Dopo un tris di capolavori dell’exploitation più radicale come “L’amante del vampiro” (1960), “La verità secondo Satana” (1972) e “Riti, magie nere e segrete orge nel trecento” (1973) è la volta del poliziottesco che, attraverso il contorto approccio filosofico ed intellettuale del nostro autore, diverrà prevedibilmente qualcosa di diverso.

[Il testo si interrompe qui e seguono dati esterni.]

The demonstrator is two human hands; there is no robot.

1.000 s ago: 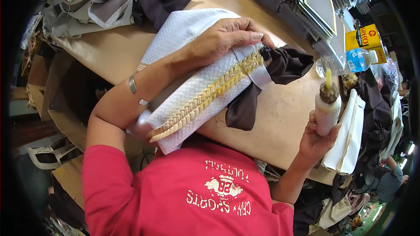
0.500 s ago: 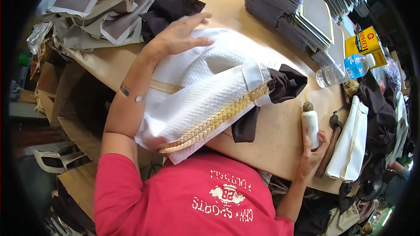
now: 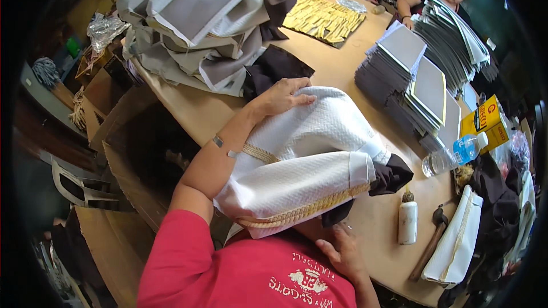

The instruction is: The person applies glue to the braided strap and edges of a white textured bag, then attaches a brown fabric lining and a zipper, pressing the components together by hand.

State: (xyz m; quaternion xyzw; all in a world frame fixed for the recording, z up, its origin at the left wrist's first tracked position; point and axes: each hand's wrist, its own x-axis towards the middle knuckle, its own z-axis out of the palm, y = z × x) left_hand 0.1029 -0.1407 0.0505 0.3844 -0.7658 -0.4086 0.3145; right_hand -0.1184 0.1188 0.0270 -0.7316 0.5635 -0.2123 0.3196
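Note:
A white textured fabric bag (image 3: 308, 131) with tan braided trim lies across the near table edge, against my red shirt. Dark brown cloth (image 3: 394, 175) sticks out at its right end. My left hand (image 3: 285, 98) grips the bag's upper left edge, thumb on the near side and some fingertips out of sight. Below the bag's lower right edge, my right hand (image 3: 344, 254) has its thumb and fingers apart and holds nothing. A white squeeze bottle (image 3: 407, 222) with a crusted brown top stands on the table. Right of it lie a hammer (image 3: 436, 234) and a folded white textured piece (image 3: 456, 239).
Piled grey and white panels (image 3: 200, 11) fill the far left. Stacked grey panels (image 3: 399, 57), a water bottle (image 3: 451, 157) and a yellow tin (image 3: 485, 120) line the right. Gold strips (image 3: 324, 20) lie far back. A person (image 3: 436, 0) works behind the stacks. Cardboard boxes (image 3: 128, 159) stand left.
My right hand has let go of the squeeze bottle, now standing on the table, and moved left toward the bag. My left hand has closed on the bag's edge. The view has tilted up.

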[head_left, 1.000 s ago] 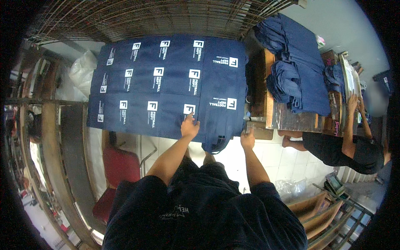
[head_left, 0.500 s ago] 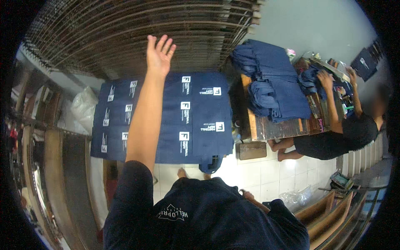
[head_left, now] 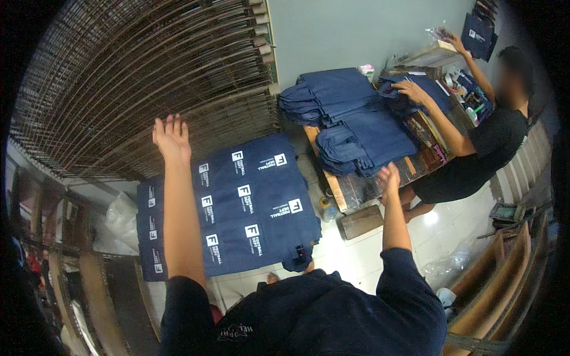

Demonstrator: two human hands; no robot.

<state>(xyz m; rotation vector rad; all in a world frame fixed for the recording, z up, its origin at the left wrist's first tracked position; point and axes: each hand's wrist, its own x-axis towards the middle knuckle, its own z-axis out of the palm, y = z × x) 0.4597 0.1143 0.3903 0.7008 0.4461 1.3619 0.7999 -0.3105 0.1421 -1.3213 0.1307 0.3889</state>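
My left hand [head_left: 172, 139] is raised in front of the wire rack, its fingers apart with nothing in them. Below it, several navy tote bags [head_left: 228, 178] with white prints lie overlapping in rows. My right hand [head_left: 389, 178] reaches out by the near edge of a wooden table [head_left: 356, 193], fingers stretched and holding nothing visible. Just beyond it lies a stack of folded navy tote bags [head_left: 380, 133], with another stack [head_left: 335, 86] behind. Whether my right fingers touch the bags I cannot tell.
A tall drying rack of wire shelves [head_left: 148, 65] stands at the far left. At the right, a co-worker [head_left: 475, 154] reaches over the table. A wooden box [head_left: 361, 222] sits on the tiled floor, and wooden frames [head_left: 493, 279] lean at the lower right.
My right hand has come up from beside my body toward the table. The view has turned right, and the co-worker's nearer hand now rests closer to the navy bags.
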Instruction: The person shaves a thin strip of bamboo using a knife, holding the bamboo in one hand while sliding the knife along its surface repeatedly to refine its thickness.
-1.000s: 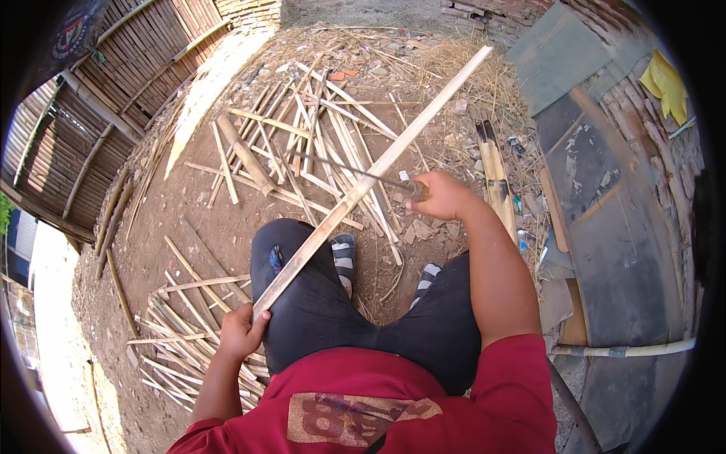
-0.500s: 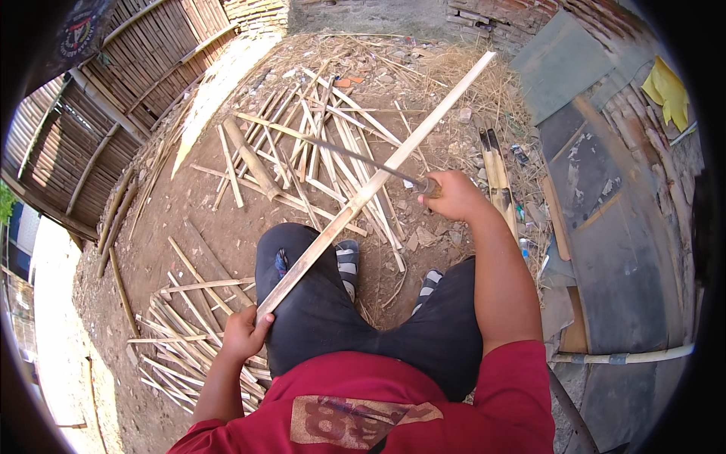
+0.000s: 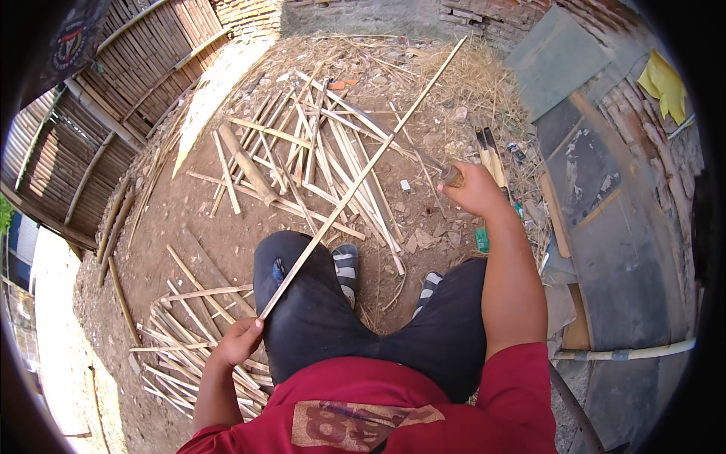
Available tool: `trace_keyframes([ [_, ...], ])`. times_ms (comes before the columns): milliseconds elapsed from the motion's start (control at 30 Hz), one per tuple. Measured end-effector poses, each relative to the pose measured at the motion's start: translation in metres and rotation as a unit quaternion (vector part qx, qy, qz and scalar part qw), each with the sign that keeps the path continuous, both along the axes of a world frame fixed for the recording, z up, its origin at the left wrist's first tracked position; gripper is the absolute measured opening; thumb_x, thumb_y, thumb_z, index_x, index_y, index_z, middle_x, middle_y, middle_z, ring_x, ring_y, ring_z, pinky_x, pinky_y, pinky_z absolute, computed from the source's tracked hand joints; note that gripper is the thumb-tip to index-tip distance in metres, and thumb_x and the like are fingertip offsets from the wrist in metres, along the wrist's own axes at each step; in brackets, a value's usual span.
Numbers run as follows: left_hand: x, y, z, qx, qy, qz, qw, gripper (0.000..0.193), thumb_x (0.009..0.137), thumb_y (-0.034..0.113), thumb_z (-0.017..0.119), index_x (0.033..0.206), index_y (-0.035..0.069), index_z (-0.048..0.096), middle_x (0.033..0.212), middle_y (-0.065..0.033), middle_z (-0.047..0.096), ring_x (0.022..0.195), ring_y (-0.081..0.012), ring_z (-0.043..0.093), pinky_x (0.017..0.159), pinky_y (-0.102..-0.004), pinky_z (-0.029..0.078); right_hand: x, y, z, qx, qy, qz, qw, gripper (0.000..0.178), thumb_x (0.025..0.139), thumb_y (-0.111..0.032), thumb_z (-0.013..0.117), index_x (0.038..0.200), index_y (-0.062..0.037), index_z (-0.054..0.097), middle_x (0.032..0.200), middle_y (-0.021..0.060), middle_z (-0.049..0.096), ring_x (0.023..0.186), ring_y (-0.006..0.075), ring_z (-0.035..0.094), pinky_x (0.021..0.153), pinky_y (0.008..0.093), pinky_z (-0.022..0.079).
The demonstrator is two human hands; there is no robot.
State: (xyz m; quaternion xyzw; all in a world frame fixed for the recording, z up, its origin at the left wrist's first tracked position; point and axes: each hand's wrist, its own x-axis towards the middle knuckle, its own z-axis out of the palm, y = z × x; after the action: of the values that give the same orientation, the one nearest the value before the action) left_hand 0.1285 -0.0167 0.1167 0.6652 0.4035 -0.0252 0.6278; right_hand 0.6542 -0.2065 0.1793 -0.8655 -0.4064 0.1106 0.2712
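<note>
My left hand grips the near end of a long, pale bamboo strip beside my left thigh. The strip slants up and away to the right across my left knee, its narrow edge toward me. In my right hand, closed around a wooden handle, is a long-bladed knife. Its thin blade points away to the left, toward the strip's middle; whether the two touch I cannot tell.
Split bamboo strips lie in a loose heap ahead, beside a thick bamboo pole. Another strip pile lies by my left arm. Dark sheets line the right side, with a bamboo wall at far left. My sandalled foot is on the dirt.
The bamboo strip has turned from its broad face to its narrow edge, and its far end has shifted left. My right hand with the knife has moved slightly right and away from me.
</note>
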Motion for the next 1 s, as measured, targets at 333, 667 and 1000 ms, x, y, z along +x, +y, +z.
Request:
trace_keyframes([
  [333,-0.003,0.005,-0.012,0.001,-0.015,-0.001,1.000,0.055,0.105,0.055,0.051,0.074,0.009,0.053,0.060,0.0066,0.042,0.055,-0.0069,0.034,0.050,-0.0278,0.027,-0.018,-0.003,0.006,-0.033,-0.035,0.110,0.993,0.060,0.081,-0.035,0.082,0.124,0.0035,0.067,0.106,0.0280,0.071,0.103,0.0388,0.069,0.089,0.0418,0.053],
  [667,-0.001,-0.016,-0.012,0.157,0.011,0.015,0.987,0.053,0.104,0.048,0.055,0.088,-0.001,0.065,0.069,0.0020,0.056,0.067,-0.0096,0.048,0.061,-0.0305,0.042,-0.056,0.014,0.028,-0.121,-0.029,0.165,0.978,0.058,0.081,-0.035,0.081,0.127,-0.0020,0.067,0.111,0.0251,0.071,0.106,0.0389,0.069,0.093,0.0437,0.053],
  [1000,0.007,-0.028,-0.007,0.272,0.022,0.019,0.962,0.053,0.102,0.047,0.060,0.093,-0.005,0.067,0.067,-0.0076,0.060,0.067,-0.0131,0.054,0.062,-0.0353,0.047,-0.005,0.007,-0.020,0.013,-0.005,0.050,0.999,0.059,0.081,-0.034,0.082,0.123,0.0032,0.067,0.113,0.0239,0.071,0.106,0.0362,0.069,0.092,0.0415,0.053],
])
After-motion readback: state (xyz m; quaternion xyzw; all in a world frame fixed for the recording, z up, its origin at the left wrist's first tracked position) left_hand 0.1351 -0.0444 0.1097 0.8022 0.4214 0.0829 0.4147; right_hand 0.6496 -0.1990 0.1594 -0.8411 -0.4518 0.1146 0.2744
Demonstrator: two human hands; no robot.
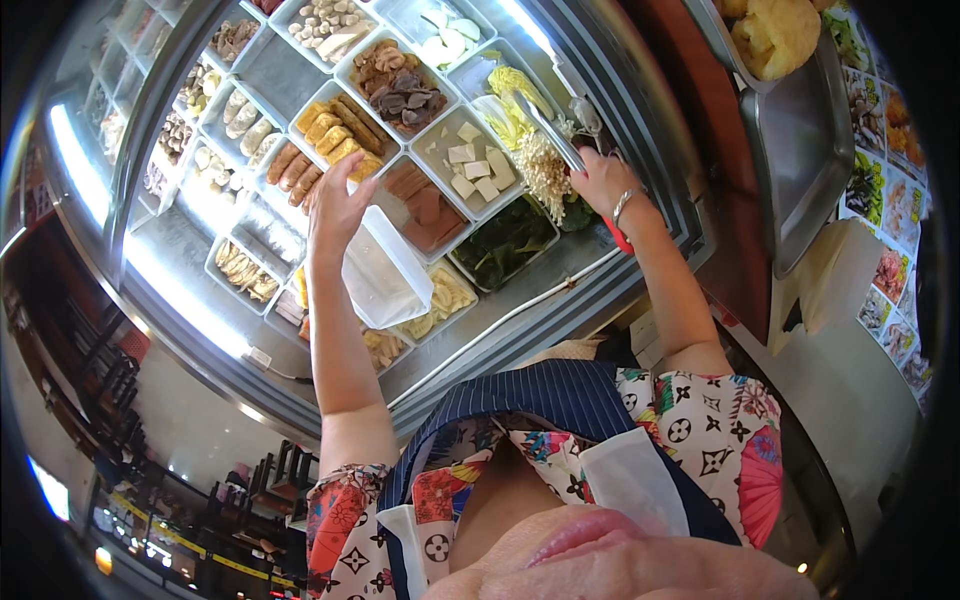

“Dopo un inizio verboso, in cui si segue una sorta di delirante flusso di coscienza del protagonista per quasi dieci minuti, il film prosegue senza seguire una struttura narrativa chiara e lineare, a causa dei continui andirivieni temporali. La storiella di fondo è poco più che un pretesto per mostrare qualche scena pseudo-erotica alternata a scazzottate e pestaggi. In ogni caso quel che colpisce di più è l’assoluta inverosimiglianza della storia e la scarsa professionalità dell’insieme”
Tecnicamente girato a quattro mani con Bruno Vani, ma presumibilmente col cuore e la testa del solo Polselli, il titolo è una messa in atto della cosiddetta libera scrittura surrealista (Bunuel l’avrebbe adorato), dove parlare di coerenza narrativa non ha alcun senso. Meglio lasciarsi trasportare dai dialoghi schizofrenici – nonchè fluviali – del protagonista, tasselli di una scrittura criptica ed affascinante, che anticipano di vent’anni i monologhi taglienti, cinici e scorretti del prodigio cinematografico francese Gaspar Noè.
Un’opera importante, sorprendente per la genialità con cui si tenta si sopperire al budget risicatissimo (si veda solo il montaggio psichedelico, con le sue deliranti associazioni visive). Di difficile reperibilità, forse proprio per questo ancor più prezioso.